Security Applications: Beyond Biometrics

A number of novel study designs have made use of the unique characteristics of BMIs to produce results that are not possible with other methods of verification.

The first example is Project Oblio. Project Oblio has an ambitious goal; to create a human-only area of the internet, beginning with a decentralized form of reCAPTCHA. If such a liveness detectable signal is also a biometric, then Project Oblio can create an anti-Sybil internet, with rate-limited cryptocurrency transactions at the user level, and ensure that everybody (even whales) have exactly one vote within Project Oblio’s government, prediction markets, and any other straw poll you might desire to post.

Another example is the bio-cyber machine gun (BCMG). This EEG-based password-validator works through a spin-off of the oddball paradigm, called the “spelling paradigm”. Letters that may be used in a password are grouped in regions, and a second set of letters are used to label these grouped regions. The region-letters (second set) are then flashed to a person wearing an EEG cap, in a random order. When a user is flashed the region-letter that corresponds to the region containing the desired letter in their password, their brain non-consciously emits a P300 brainwave, due to their underlying surprise or “peaked interest” correlated with the P300 inflection. (The P300 is commonly examined in commercial neuromarketing systems.) On the next go-round, a person is shown only the letters in their selected region, and can then choose the letter that comes next in their password. [24] Repeating this task, passwords can be strung together that have levels of entropy on a cryptographic level, as well as being tied to the biometric identity of a person’s brainwaves.

Another application involves EEGs in smart-home appliances for the disabled. In this set-up, visually-evoked potentials are able to both authenticate homeowners and reject nefarious individuals. An additional classifier based on imagined motor actions allow a disabled person to perform tasks, such as turn on and turn off lights, with moderately-high success (up to 85%). For those who may be quadriplegic, simple tasks such as turning a key in a locked door are impossible. Thus, a BMI set-up such as this provides not just security, but mobility, control, and independence, all with a single headcap. [25]
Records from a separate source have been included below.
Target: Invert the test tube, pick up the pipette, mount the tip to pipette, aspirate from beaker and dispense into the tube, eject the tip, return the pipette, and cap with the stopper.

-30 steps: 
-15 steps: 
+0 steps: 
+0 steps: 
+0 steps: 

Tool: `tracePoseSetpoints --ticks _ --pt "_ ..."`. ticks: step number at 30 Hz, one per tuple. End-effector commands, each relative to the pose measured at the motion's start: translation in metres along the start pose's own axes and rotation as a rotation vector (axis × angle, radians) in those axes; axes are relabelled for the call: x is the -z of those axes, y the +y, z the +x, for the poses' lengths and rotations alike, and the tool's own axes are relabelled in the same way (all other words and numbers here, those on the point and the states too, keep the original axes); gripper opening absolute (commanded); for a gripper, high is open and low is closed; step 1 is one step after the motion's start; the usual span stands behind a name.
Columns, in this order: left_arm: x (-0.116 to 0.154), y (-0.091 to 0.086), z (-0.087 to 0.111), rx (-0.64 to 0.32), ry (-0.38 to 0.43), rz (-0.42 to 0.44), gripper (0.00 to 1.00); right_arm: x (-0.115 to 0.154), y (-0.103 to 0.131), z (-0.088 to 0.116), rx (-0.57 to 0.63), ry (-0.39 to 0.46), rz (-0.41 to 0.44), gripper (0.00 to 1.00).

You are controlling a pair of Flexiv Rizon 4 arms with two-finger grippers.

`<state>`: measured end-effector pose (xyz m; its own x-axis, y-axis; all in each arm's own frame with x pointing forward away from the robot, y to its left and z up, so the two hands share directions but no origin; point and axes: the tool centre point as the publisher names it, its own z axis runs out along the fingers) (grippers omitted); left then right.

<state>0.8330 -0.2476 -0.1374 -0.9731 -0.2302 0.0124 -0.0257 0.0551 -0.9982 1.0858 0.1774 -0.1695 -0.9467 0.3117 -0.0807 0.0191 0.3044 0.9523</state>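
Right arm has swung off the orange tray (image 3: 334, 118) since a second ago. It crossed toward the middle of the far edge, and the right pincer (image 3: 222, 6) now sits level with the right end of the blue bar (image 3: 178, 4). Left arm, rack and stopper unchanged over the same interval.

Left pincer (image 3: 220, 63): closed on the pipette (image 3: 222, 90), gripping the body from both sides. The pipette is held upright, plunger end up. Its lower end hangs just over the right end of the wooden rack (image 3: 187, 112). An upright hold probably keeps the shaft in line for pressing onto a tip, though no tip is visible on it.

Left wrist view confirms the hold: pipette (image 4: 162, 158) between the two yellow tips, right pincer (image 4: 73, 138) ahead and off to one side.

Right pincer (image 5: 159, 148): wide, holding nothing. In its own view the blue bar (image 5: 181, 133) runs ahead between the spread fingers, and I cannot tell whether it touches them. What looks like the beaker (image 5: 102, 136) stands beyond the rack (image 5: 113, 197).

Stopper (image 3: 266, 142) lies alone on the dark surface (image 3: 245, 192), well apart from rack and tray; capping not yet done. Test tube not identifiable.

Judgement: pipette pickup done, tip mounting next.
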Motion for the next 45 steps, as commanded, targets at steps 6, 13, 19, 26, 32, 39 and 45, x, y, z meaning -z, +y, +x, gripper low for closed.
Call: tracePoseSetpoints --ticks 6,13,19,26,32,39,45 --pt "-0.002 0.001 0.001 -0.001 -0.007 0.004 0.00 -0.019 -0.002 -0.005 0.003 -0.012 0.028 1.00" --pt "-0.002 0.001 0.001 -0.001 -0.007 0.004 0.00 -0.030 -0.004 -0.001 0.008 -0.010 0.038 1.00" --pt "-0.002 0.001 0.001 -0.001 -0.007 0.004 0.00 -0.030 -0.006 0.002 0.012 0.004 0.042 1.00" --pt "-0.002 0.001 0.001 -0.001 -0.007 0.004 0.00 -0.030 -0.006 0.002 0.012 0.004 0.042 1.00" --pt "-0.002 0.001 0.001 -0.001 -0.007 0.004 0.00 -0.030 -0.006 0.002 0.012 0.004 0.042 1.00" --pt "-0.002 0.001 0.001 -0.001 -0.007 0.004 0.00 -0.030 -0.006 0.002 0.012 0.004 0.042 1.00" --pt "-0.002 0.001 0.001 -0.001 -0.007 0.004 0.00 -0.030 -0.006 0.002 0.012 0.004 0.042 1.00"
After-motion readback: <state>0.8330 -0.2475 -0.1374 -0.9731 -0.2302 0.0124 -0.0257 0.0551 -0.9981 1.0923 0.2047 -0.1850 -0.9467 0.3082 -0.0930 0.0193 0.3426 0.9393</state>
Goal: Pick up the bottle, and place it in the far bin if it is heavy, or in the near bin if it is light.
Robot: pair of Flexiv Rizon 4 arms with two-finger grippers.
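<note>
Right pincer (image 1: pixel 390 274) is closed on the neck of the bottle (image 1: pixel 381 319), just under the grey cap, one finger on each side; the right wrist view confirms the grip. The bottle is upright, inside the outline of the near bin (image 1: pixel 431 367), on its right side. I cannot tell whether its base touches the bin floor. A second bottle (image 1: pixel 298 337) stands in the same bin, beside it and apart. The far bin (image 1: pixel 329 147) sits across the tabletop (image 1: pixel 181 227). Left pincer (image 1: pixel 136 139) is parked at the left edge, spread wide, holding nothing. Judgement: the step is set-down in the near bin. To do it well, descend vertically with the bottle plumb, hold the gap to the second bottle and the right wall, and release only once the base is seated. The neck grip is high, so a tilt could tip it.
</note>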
Brainwaves have also been used to generate a replicable PIN using a single-channel, commercial grade EEG [26]. Subjects underwent the oddball paradigm, viewing random presentations of digits 0-9. When the “password” digit was presented, a measurable brain wave called the P300 was produced, quite similar to the BCMG. Though the PIN was repeatedly classified with 100% accuracy initially, a latter publication by the same group indicated their classifier performance degraded each month of time following the training session (down to 78% for one subject after 3 months) [19].  This is one of the few studies looking at BMI biometric classifier degradation over time.

A protocol mentioned earlier utilizes recognition of EEG artifacts as a “covert warning” feature in the case of threat. The idea behind covert warning is that an authorized subject put at risk is capable of secretly broadcasting an alert that they are under attack, without alerting their attackers that they are calling for help. In this experiment, identified users wearing EEG caps clenched their teeth three times to produce sharp voltage spikes on the EEG trace, allowing for a signal to be detected 100% of the time. During this process, personal-identification rates dropped from 93% to 90%, a small drop-off considering the feature bonus. This is one of the only studies to expand on use cases for continuous verification. Notably, training data for this study was collected during various mental states (before and after caffeine intake, early and late in the day, etc.), which may have lead to its high classification rate. [14]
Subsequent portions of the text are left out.